WORK TO BE COMPLETED:
Nothing may be added, dropped, or altered; restate the listing word for word.

SOURCE MATERIAL:
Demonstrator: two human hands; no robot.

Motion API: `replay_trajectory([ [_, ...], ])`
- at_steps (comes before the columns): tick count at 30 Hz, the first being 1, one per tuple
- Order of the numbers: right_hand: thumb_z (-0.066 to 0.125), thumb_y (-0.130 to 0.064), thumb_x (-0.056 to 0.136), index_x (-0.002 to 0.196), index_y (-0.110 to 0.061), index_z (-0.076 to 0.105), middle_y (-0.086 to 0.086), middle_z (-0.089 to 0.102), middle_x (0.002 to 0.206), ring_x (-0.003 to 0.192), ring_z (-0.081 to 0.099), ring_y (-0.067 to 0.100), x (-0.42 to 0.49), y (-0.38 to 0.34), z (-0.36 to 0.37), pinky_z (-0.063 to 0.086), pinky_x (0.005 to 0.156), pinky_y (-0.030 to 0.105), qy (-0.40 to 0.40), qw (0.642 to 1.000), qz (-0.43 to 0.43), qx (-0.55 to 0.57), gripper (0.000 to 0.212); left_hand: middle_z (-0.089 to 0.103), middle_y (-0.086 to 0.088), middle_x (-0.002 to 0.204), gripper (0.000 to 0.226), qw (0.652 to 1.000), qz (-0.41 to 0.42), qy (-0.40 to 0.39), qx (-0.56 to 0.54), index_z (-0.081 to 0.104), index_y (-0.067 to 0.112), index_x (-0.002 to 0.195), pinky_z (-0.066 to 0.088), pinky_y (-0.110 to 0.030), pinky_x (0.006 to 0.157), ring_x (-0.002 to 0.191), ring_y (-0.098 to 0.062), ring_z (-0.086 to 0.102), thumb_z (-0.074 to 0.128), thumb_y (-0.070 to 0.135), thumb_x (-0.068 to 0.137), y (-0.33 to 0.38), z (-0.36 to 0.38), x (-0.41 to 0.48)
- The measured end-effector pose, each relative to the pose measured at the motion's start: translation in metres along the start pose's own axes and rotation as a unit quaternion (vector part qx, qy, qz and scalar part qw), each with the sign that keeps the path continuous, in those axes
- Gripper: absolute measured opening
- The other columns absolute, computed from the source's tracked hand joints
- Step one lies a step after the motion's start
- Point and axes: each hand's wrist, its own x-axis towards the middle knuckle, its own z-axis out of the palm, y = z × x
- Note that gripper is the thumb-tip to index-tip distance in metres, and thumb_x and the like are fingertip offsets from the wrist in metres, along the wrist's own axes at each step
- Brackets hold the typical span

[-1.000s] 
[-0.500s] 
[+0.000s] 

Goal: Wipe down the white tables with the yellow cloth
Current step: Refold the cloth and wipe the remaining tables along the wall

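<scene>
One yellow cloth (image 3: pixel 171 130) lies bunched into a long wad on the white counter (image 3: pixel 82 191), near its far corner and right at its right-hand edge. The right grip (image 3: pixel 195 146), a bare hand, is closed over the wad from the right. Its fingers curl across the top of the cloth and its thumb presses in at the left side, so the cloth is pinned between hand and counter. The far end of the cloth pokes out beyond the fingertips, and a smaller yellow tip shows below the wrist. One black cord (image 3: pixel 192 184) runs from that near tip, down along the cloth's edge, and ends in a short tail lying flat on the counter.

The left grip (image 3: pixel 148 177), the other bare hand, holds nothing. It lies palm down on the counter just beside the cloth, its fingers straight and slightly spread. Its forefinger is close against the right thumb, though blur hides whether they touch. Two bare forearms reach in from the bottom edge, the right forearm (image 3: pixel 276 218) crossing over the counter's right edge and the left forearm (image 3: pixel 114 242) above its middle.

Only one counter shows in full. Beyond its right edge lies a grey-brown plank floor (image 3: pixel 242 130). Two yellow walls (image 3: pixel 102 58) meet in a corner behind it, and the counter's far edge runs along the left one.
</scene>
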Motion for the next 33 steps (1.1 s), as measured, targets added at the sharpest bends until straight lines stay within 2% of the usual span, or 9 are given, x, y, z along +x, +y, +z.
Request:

EXPECTED ANSWER:
Demonstrator: two human hands; no robot.

Motion API: `replay_trajectory([ [_, ...], ])`
- at_steps (comes before the columns): tick count at 30 Hz, the first being 1, one per tuple
- Order of the numbers: right_hand: thumb_z (-0.066 to 0.125), thumb_y (-0.130 to 0.064), thumb_x (-0.056 to 0.136), index_x (-0.002 to 0.196), index_y (-0.110 to 0.061), index_z (-0.076 to 0.105), middle_y (-0.086 to 0.086), middle_z (-0.089 to 0.102), middle_x (0.002 to 0.206), ring_x (-0.003 to 0.192), ring_z (-0.081 to 0.099), ring_y (-0.067 to 0.100), x (-0.42 to 0.49), y (-0.38 to 0.34), z (-0.36 to 0.37), pinky_z (-0.063 to 0.086), pinky_x (0.005 to 0.156), pinky_y (-0.030 to 0.105), qy (-0.40 to 0.40), qw (0.642 to 1.000), qz (-0.43 to 0.43), qx (-0.55 to 0.57), gripper (0.000 to 0.212); left_hand: middle_z (-0.089 to 0.103), middle_y (-0.086 to 0.088), middle_x (-0.002 to 0.204), gripper (0.000 to 0.226), qw (0.652 to 1.000), qz (-0.41 to 0.42), qy (-0.40 to 0.39), qx (-0.56 to 0.54), index_z (-0.081 to 0.104), index_y (-0.067 to 0.112), index_x (-0.002 to 0.195), pinky_z (-0.066 to 0.088), pinky_y (-0.110 to 0.030), pinky_x (0.006 to 0.157), ring_x (-0.002 to 0.191), ring_y (-0.098 to 0.062), ring_z (-0.086 to 0.102), thumb_z (-0.074 to 0.128), thumb_y (-0.070 to 0.135), thumb_x (-0.068 to 0.137), y (-0.33 to 0.38), z (-0.36 to 0.38), x (-0.41 to 0.48)
- The measured end-effector pose, each relative to the pose measured at the motion's start: translation in metres along the start pose's own axes and rotation as a unit quaternion (vector part qx, qy, qz and scalar part qw), each with the sign that keeps the path continuous, in those axes
- Gripper: absolute measured opening
- The other columns absolute, computed from the source's tracked hand joints
- Step one lies a step after the motion's start
- Point and axes: each hand's wrist, its own x-axis towards the middle knuckle, its own z-axis out of the palm, y = z × x
- Note that gripper is the thumb-tip to index-tip distance in metres, and thumb_x and the like are fingertip offsets from the wrist in metres, along the wrist's own axes at each step
- Brackets hold the typical span

[-1.000s] 
[-0.500s] 
[+0.000s] 

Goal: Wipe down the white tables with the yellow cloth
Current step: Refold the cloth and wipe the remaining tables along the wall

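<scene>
One yellow cloth (image 3: pixel 171 130) lies bunched into a long wad on the white counter (image 3: pixel 82 191), near its far corner and right at its right-hand edge. The right grip (image 3: pixel 195 146), a bare hand, is closed over the wad from the right. Its fingers curl across the top of the cloth and its thumb presses in at the left side, so the cloth is pinned between hand and counter. The far end of the cloth pokes out beyond the fingertips, and a smaller yellow tip shows below the wrist. One black cord (image 3: pixel 192 184) runs from that near tip, down along the cloth's edge, and ends in a short tail lying flat on the counter.

The left grip (image 3: pixel 148 177), the other bare hand, holds nothing. It lies palm down on the counter just beside the cloth, its fingers straight and slightly spread. Its forefinger is close against the right thumb, though blur hides whether they touch. Two bare forearms reach in from the bottom edge, the right forearm (image 3: pixel 276 218) crossing over the counter's right edge and the left forearm (image 3: pixel 114 242) above its middle.

Only one counter shows in full. Beyond its right edge lies a grey-brown plank floor (image 3: pixel 242 130). Two yellow walls (image 3: pixel 102 58) meet in a corner behind it, and the counter's far edge runs along the left one.
</scene>
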Motion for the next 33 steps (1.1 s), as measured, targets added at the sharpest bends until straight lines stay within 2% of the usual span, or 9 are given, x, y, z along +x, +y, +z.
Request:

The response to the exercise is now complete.